## PROBLEM TO WORK ON:
Within the records below is a range that opens at the line with "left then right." and closes at the line with "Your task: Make". Return that range word for word, both ends included, and only that range.

>>

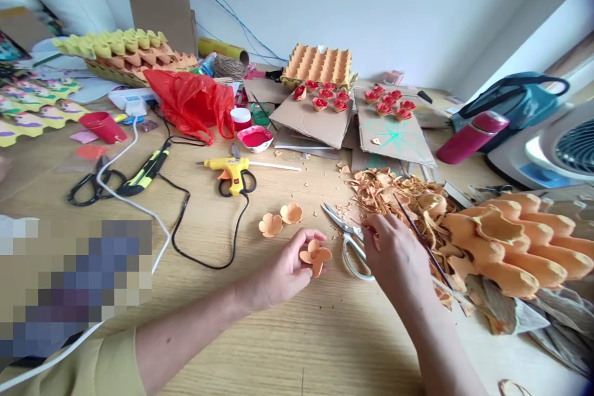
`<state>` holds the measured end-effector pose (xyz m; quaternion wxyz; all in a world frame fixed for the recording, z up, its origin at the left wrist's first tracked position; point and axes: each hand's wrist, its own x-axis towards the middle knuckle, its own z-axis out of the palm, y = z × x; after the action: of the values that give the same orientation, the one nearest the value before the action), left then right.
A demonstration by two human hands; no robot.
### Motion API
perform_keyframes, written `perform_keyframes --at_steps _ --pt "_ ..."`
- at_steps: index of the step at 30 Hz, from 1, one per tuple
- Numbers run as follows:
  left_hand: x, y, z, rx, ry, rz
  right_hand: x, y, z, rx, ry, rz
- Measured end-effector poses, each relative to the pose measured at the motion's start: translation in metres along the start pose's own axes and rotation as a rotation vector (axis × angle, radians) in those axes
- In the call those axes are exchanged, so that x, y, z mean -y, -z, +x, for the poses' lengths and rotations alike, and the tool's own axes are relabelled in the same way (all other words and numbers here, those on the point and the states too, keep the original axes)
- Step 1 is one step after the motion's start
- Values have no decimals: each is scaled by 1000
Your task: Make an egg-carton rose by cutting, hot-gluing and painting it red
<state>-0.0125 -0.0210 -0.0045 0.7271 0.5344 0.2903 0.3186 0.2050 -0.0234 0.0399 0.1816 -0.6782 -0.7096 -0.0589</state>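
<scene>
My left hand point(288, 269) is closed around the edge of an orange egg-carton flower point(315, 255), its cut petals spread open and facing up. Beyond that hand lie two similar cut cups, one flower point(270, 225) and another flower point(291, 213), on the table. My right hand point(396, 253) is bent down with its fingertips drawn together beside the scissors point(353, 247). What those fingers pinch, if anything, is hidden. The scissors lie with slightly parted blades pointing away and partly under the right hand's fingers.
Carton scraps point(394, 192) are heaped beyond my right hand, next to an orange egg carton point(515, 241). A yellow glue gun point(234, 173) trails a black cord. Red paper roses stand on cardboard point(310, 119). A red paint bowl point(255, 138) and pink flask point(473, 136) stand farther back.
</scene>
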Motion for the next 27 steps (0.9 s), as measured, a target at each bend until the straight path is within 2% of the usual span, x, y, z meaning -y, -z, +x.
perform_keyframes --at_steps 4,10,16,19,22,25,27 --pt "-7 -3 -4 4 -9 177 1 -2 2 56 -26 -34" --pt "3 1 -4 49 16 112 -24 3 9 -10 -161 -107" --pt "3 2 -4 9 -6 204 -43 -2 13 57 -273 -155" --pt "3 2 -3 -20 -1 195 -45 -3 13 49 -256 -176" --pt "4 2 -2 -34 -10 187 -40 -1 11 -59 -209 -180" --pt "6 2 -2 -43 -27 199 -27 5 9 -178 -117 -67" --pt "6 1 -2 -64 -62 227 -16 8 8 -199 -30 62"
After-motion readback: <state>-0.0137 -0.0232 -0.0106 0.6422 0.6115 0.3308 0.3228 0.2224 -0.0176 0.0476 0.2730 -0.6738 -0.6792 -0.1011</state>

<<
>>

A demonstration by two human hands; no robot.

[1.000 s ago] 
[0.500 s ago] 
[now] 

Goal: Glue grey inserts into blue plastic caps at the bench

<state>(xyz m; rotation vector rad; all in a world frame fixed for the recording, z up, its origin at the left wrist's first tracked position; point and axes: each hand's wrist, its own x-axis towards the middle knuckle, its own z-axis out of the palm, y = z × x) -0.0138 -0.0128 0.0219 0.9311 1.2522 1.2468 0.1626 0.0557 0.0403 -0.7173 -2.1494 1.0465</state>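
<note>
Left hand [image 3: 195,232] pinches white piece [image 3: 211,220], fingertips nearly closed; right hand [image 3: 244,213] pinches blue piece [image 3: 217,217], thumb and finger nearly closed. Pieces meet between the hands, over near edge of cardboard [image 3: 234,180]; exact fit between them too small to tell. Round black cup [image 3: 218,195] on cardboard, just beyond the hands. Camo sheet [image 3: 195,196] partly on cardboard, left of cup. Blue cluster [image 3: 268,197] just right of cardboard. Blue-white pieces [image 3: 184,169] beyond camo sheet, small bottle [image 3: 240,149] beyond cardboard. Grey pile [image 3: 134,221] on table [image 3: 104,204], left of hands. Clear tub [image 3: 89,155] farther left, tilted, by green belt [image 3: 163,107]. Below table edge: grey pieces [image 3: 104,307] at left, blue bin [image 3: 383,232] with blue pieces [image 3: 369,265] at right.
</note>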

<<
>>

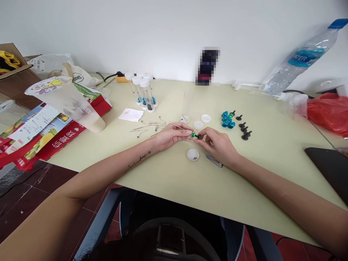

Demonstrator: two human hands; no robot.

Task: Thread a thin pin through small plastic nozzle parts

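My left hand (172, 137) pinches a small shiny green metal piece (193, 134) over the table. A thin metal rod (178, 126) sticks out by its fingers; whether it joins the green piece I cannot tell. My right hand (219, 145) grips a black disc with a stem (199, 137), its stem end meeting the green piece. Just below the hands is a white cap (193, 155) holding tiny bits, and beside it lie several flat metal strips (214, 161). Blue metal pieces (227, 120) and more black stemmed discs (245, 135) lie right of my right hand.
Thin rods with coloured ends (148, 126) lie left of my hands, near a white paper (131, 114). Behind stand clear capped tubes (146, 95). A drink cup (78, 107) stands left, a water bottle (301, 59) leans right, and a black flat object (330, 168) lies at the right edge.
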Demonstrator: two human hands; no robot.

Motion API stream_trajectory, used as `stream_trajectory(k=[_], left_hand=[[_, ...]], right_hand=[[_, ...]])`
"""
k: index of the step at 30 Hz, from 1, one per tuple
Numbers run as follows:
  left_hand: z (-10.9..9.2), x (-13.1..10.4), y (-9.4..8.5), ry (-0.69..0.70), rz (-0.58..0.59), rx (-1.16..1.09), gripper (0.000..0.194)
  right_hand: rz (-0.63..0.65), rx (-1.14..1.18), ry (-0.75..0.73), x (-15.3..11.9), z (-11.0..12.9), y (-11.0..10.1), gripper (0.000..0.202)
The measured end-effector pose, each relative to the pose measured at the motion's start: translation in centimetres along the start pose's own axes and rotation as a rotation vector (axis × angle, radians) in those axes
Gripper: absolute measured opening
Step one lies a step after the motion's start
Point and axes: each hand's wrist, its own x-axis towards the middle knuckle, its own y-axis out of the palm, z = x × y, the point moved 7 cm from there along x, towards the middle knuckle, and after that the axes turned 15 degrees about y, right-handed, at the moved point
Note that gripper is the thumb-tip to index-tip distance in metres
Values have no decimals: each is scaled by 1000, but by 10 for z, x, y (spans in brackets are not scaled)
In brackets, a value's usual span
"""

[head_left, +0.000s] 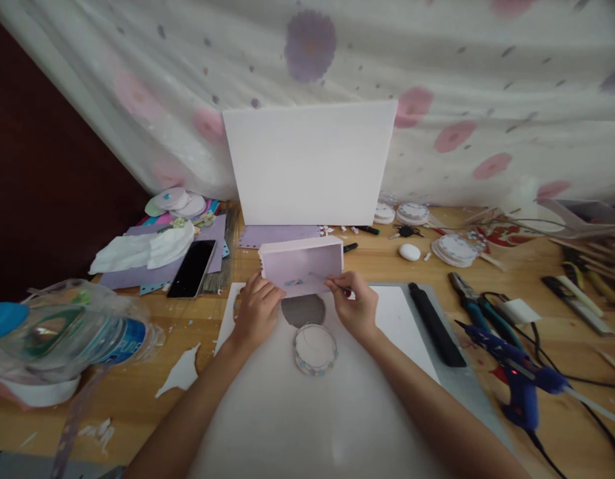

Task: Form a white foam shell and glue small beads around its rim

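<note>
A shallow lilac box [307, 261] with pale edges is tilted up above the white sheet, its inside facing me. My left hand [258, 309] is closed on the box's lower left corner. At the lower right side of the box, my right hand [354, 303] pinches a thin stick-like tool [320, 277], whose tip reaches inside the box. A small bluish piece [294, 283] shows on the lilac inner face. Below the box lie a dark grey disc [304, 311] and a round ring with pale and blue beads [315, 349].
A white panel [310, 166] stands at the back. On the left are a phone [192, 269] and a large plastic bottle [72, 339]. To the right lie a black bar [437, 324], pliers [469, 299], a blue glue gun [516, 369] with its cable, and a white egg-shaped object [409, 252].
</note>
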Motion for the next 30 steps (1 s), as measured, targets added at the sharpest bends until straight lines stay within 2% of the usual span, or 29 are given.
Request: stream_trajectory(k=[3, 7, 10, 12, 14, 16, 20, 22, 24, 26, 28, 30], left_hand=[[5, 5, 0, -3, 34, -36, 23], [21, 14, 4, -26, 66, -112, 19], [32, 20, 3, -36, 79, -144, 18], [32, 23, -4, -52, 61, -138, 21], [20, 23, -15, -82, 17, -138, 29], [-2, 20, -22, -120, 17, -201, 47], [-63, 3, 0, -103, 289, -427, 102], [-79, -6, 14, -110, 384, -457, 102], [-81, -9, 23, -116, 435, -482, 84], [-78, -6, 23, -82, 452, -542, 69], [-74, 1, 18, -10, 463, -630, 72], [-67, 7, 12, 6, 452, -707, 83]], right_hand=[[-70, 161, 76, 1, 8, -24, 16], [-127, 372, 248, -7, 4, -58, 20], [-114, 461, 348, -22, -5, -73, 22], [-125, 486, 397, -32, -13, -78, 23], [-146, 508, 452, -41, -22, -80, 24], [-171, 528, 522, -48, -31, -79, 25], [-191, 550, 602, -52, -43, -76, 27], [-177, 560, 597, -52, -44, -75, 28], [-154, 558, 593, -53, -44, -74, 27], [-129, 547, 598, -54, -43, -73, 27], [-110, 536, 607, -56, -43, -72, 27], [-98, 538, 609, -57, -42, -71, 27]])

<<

## ANSWER BOX:
`<state>` holds the measured end-effector pose (xyz m; quaternion wxyz; all in a world frame fixed for the recording, z up, its origin at the left wrist's first tracked position; point and axes: each hand's wrist, its own x-axis towards the middle knuckle, its own z-axis out of the palm, y = z × x; after the action: of the values that give the same orientation, the one nearest the value before the action), left then right.
A demonstration by two human hands; no robot.
### Motion API
perform_keyframes, written `perform_keyframes --at_steps _ --pt "_ ..."`
- at_steps: index of the step at 30 Hz, from 1, one per tuple
- Numbers run as follows:
  left_hand: x, y, z, rx, ry, rz
  right_hand: x, y, z, rx, ry, rz
- Measured end-effector poses, each relative to the pose measured at the motion's start: translation in metres along the start pose's own axes and rotation as a rotation vector (axis × angle, radians) in those axes
- In the call those axes are exchanged, so that x, y, z mean -y, -z, +x, for the poses' lengths and rotations alike, and the tool's own axes are relabelled in the same way (all other words and numbers here, those on the point and the states too, keep the original axes)
- Step 1 is one step after the motion's start
- Values have no decimals: each is scaled by 1000
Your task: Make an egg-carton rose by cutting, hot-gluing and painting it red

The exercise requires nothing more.